🤖 AI Summary
This study addresses the critical challenge of misaligned actions in Computer-Using Agents (CUAs), which can arise from external adversarial attacks or internal reasoning errors, thereby compromising safety and task reliability. The work presents the first systematic formulation of misaligned action detection in CUAs, encompassing both externally induced and internally generated deviations. To tackle this, the authors propose DeAction, a framework that enables real-time detection and iterative correction of misaligned actions prior to execution. Key contributions include MisActBench—the first benchmark of real-world agent trajectories with human-annotated, action-level alignment labels—and a lightweight, general-purpose defense mechanism integrating action alignment analysis, structured feedback, and efficient detection modeling. Experiments demonstrate that DeAction achieves an F1 score over 15% higher than baselines on MisActBench and reduces adversarial attack success rates by more than 90% in online evaluations, while preserving or even improving normal task success rates.
📝 Abstract
Computer-use agents (CUAs) have made tremendous progress in the past year, yet they still frequently produce misaligned actions that deviate from the user's original intent.

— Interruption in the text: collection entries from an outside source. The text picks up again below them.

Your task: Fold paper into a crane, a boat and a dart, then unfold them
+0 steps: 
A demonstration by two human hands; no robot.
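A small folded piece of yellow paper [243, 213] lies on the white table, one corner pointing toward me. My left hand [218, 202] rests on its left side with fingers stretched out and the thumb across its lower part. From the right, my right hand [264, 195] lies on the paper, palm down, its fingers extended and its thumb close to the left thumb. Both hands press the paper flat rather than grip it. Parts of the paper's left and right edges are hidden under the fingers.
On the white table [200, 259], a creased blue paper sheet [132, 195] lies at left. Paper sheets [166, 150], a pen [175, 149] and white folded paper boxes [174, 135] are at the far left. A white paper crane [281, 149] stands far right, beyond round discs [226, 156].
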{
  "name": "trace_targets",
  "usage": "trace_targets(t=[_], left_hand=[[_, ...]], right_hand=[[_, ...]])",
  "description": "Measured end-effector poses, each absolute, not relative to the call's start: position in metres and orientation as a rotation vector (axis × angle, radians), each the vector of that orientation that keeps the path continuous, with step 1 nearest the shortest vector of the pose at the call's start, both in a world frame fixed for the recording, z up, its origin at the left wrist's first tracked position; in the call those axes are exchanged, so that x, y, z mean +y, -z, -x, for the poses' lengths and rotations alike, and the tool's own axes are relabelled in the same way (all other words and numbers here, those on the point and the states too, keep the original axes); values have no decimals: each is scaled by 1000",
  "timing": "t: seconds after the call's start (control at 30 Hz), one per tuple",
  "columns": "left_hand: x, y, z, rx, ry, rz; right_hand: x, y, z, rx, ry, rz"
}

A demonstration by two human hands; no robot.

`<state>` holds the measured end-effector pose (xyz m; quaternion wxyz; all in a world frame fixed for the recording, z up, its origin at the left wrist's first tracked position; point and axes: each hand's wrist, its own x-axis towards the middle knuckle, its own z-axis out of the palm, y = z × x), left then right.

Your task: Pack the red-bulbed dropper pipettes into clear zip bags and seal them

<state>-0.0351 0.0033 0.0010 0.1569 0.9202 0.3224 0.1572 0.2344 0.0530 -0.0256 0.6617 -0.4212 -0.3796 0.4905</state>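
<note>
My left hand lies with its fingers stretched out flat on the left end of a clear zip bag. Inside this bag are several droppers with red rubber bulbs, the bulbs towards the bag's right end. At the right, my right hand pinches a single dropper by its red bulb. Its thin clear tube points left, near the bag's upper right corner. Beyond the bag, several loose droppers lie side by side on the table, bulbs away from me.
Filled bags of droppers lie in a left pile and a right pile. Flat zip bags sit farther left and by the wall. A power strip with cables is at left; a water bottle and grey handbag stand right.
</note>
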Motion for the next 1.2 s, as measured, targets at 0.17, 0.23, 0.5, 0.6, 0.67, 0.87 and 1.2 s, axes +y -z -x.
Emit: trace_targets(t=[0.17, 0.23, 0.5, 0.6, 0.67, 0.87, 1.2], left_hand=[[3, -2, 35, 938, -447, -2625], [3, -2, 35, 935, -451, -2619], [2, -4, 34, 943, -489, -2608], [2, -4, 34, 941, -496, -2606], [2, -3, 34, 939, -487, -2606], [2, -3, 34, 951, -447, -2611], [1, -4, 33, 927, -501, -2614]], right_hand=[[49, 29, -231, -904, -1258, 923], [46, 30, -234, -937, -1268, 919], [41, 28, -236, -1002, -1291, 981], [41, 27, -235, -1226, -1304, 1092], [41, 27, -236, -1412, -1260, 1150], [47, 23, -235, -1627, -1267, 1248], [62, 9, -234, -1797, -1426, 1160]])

Such misaligned actions may arise from external attacks (e.g., indirect prompt injection) or from internal limitations (e.g., erroneous reasoning). They not only expose CUAs to safety risks, but also degrade task efficiency and reliability. This work makes the first effort to define and study misaligned action detection in CUAs, with comprehensive coverage of both externally induced and internally arising misaligned actions. We further identify three common categories in real-world CUA deployment and construct MisActBench, a benchmark of realistic trajectories with human-annotated, action-level alignment labels. Moreover, we propose DeAction, a practical and universal guardrail that detects misaligned actions before execution and iteratively corrects them through structured feedback. DeAction outperforms all existing baselines across offline and online evaluations with moderate latency overhead: (1) On MisActBench, it outperforms baselines by over 15% absolute in F1 score; (2) In online evaluation, it reduces attack success rate by over 90% under adversarial settings while preserving or even improving task success rate in benign environments.